### Work to be completed:
Each line of the data that includes the string "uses" is to be copied out.

[Saved entries]
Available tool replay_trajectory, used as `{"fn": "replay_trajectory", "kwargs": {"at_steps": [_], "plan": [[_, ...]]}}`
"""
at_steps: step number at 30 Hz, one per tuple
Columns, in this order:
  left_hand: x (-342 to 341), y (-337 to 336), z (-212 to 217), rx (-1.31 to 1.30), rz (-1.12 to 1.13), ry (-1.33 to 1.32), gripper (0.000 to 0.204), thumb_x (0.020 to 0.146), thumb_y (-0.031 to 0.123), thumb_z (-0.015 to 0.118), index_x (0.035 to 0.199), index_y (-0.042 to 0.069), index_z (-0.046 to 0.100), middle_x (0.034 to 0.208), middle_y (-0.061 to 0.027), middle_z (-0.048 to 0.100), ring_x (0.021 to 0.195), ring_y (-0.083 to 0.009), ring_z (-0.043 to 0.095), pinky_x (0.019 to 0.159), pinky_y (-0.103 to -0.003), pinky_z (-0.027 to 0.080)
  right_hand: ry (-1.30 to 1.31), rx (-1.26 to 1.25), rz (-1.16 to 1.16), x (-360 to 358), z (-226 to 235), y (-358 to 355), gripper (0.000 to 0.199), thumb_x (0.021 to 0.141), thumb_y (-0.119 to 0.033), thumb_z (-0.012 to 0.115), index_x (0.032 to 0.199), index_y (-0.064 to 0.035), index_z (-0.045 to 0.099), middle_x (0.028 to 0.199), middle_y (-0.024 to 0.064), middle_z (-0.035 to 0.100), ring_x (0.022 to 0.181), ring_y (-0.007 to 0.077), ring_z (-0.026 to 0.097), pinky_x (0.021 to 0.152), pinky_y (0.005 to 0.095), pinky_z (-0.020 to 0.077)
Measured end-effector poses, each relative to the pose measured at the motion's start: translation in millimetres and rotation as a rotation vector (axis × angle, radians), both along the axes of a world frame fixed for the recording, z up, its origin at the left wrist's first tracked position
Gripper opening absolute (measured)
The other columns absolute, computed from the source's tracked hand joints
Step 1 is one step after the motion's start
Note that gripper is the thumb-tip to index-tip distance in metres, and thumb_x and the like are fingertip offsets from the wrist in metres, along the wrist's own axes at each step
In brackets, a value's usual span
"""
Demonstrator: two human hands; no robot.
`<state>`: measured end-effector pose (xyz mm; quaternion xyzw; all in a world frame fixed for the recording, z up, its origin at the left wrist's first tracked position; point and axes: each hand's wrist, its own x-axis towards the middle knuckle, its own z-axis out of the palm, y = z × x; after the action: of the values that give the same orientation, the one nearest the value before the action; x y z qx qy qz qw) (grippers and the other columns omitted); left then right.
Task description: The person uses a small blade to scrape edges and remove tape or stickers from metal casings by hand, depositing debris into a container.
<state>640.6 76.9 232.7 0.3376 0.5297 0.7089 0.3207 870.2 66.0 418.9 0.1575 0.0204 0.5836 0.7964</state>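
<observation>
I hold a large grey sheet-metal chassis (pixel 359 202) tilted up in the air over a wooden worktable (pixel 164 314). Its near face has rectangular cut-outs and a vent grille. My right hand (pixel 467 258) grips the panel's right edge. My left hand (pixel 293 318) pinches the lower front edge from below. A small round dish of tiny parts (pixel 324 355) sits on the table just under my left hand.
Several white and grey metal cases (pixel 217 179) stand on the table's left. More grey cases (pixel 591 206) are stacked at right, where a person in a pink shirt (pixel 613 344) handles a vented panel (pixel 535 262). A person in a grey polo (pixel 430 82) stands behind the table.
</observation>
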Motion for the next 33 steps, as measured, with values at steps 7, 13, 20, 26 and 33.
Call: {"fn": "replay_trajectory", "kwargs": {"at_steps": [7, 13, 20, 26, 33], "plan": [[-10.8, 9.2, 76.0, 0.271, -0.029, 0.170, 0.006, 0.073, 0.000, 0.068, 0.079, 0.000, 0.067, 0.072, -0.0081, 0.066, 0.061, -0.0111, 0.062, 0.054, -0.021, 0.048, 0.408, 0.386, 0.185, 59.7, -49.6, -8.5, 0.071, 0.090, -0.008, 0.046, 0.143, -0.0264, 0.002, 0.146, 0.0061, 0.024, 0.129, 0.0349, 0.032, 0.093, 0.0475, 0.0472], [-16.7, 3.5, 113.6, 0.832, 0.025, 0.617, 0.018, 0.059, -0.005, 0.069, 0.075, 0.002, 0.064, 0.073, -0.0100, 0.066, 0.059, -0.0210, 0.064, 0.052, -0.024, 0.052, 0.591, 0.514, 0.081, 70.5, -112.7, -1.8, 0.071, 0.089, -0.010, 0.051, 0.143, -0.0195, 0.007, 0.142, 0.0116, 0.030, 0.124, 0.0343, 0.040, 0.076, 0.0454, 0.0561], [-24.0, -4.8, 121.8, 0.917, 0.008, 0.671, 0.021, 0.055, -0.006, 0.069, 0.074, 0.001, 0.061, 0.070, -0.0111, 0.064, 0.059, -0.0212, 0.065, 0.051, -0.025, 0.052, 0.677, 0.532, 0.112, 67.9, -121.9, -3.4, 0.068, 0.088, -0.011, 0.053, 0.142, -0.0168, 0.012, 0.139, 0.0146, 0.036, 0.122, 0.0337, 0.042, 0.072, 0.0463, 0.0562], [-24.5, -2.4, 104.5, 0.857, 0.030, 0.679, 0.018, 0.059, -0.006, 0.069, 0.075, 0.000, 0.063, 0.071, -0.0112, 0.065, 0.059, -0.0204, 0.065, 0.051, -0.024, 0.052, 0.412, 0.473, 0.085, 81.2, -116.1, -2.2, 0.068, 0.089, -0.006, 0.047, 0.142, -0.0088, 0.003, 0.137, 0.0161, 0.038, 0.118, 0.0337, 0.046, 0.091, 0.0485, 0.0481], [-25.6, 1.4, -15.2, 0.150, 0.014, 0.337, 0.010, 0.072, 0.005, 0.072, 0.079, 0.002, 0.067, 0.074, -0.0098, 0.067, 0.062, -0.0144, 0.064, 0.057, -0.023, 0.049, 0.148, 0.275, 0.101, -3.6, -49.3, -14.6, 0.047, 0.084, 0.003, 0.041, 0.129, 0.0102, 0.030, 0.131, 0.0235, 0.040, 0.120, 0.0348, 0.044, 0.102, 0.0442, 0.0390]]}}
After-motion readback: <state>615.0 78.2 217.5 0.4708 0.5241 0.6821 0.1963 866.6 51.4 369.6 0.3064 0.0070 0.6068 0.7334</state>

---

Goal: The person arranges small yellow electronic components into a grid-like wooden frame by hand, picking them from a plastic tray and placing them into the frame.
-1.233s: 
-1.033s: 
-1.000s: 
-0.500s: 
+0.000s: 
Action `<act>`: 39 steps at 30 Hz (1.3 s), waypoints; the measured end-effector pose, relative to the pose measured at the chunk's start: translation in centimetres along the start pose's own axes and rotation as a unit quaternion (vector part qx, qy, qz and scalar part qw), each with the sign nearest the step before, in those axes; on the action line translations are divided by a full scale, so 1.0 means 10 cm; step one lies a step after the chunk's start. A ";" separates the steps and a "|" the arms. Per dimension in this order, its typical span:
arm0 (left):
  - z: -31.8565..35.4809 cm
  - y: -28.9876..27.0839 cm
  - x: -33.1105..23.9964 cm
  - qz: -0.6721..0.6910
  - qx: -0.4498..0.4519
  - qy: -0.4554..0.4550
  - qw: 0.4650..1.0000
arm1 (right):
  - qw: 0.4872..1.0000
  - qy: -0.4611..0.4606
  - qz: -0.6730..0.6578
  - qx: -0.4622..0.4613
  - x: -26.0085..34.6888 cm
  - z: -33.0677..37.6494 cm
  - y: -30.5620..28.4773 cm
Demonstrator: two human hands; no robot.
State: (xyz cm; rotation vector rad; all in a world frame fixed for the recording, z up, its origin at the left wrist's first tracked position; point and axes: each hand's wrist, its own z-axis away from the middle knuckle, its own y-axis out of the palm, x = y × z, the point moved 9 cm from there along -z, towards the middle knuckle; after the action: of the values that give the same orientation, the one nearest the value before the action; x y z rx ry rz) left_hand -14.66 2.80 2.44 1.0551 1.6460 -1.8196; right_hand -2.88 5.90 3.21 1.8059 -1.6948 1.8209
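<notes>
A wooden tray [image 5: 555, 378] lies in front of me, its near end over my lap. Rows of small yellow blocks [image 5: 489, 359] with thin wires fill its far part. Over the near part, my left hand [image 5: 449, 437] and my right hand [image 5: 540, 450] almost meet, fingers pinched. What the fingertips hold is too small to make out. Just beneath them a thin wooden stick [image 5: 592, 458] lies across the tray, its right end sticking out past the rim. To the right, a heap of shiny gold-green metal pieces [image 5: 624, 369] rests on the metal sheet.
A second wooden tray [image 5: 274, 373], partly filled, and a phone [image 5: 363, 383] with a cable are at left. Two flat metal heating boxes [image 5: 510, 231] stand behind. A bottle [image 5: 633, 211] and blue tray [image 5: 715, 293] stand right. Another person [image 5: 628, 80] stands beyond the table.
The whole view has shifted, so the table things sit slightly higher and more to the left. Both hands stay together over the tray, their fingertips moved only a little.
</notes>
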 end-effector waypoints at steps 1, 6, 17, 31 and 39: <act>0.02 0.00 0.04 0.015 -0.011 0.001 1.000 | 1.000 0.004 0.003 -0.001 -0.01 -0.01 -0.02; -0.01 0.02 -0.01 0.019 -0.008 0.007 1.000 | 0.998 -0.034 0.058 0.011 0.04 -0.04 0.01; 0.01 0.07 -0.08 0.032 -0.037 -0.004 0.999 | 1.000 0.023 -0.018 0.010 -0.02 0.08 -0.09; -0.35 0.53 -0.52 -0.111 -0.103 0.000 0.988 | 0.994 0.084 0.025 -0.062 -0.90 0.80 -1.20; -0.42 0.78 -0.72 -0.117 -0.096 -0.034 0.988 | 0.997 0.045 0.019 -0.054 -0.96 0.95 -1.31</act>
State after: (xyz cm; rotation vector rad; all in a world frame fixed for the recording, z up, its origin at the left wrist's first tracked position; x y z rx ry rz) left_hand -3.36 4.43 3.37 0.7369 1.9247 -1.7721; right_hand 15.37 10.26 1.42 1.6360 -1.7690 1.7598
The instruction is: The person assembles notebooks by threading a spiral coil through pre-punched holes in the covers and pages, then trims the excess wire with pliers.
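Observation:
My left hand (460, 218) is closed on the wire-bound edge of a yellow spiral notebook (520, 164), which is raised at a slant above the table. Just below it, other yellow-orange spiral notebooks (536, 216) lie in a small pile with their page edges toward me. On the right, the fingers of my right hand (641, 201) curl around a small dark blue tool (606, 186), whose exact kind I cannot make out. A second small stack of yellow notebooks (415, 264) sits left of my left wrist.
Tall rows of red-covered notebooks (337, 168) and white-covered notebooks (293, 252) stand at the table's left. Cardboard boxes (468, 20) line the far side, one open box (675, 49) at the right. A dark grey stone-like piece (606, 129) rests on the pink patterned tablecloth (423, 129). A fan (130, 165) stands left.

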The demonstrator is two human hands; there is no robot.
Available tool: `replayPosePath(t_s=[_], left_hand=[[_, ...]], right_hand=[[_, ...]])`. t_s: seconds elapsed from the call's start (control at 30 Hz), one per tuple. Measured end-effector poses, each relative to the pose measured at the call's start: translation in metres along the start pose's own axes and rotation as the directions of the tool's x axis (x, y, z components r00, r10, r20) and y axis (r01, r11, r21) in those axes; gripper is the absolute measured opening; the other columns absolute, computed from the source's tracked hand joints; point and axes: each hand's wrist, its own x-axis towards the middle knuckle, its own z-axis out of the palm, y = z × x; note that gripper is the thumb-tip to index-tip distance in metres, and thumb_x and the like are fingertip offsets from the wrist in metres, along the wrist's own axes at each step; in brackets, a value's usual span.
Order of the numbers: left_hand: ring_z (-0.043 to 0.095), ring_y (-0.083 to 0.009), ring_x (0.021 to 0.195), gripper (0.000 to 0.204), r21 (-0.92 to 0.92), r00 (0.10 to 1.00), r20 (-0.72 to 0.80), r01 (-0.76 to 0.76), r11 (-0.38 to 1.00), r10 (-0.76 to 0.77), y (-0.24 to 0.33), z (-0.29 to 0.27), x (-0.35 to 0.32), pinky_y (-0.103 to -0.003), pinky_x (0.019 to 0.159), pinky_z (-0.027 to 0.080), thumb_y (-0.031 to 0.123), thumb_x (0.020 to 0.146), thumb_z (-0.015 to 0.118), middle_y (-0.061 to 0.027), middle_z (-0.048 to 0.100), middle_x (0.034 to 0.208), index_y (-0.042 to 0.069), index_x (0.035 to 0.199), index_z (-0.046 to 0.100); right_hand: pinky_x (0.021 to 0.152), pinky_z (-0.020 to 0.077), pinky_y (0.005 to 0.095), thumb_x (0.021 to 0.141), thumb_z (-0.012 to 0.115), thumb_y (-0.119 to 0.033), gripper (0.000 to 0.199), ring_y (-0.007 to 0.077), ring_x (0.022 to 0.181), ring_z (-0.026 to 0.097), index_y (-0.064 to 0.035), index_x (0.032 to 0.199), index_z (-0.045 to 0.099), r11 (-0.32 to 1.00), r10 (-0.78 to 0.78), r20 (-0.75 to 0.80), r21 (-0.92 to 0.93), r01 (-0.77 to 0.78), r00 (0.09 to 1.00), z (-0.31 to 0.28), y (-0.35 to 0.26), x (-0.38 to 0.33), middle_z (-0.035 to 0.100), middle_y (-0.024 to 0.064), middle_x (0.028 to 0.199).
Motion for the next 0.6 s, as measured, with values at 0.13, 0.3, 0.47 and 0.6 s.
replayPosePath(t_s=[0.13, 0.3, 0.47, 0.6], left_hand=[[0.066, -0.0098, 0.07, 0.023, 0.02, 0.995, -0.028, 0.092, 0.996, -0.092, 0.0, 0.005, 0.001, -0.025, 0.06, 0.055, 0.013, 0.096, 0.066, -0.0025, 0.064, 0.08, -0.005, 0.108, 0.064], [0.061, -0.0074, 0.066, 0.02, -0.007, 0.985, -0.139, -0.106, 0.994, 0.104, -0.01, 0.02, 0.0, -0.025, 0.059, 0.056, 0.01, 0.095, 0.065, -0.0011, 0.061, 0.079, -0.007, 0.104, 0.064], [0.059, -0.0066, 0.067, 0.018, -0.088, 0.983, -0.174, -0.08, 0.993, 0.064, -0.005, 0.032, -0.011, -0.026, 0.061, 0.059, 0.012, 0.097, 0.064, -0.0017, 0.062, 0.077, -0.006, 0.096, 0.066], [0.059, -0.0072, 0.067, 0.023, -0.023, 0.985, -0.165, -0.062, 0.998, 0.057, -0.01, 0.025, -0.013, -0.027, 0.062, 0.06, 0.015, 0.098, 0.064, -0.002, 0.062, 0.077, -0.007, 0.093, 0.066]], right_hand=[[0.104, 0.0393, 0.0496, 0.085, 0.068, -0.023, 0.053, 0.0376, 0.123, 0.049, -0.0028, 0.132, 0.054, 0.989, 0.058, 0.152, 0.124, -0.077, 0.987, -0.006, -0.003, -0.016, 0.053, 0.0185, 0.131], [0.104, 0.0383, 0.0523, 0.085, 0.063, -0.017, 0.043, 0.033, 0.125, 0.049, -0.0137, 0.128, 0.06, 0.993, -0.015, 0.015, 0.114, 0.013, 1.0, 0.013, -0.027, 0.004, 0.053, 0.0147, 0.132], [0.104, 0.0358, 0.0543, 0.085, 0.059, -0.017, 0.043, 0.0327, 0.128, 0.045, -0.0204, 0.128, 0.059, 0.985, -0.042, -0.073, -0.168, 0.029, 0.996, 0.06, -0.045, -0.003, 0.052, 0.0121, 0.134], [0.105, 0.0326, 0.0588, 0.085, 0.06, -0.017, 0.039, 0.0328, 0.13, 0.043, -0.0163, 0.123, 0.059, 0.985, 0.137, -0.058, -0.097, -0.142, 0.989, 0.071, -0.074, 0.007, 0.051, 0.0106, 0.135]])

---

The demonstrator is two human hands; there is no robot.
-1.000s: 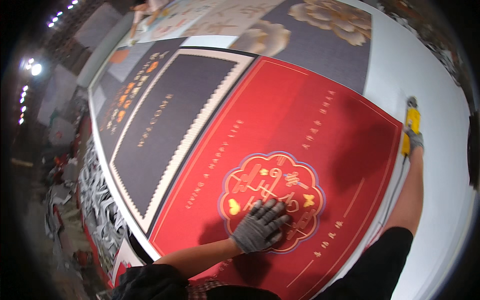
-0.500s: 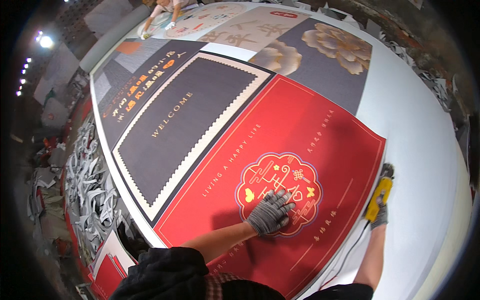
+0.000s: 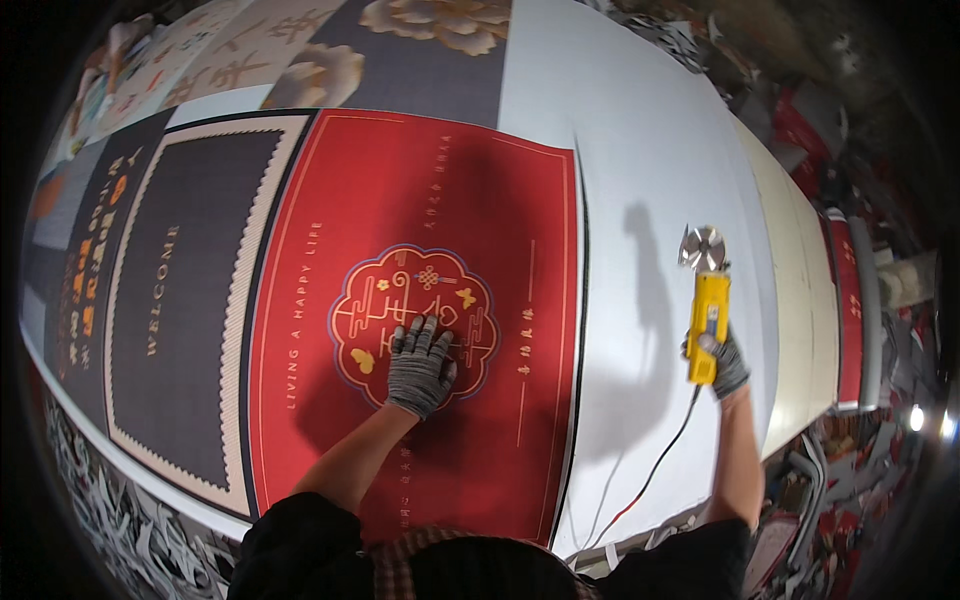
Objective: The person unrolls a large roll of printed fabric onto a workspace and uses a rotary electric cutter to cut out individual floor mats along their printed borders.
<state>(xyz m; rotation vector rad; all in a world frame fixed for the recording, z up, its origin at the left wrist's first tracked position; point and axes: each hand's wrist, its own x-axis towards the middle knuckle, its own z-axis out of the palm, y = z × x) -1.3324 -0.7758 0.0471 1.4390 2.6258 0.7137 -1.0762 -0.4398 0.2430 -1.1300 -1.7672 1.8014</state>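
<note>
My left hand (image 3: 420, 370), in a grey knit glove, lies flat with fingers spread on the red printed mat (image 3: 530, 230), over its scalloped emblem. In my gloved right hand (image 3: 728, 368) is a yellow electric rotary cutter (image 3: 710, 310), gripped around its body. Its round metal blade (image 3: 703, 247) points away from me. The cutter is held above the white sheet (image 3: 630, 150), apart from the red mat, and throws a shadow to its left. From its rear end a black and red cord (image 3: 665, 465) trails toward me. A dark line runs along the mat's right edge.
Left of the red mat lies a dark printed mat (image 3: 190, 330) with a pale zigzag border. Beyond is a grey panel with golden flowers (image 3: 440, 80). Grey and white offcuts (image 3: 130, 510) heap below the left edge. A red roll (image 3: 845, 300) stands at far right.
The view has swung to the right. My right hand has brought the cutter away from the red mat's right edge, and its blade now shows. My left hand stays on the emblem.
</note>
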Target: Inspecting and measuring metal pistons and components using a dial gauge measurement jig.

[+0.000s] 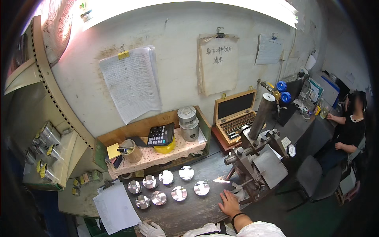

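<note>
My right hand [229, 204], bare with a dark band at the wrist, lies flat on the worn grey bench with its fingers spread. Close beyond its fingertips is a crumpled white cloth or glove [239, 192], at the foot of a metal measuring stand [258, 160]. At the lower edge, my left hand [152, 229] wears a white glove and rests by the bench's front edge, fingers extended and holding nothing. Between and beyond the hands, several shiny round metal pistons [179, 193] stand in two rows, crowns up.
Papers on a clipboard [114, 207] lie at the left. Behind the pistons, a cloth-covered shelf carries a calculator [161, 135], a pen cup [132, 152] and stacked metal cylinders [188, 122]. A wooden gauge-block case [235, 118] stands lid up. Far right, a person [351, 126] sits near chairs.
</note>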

### Final answer:
Task description: The person uses a small blade to scrape edges and remove tape or stickers from metal casings by hand, depositing debris into a container.
Objective: The person unrolls a large roll of printed fabric onto a workspace and uses a rotary electric cutter to cut out individual floor mats along their printed borders.

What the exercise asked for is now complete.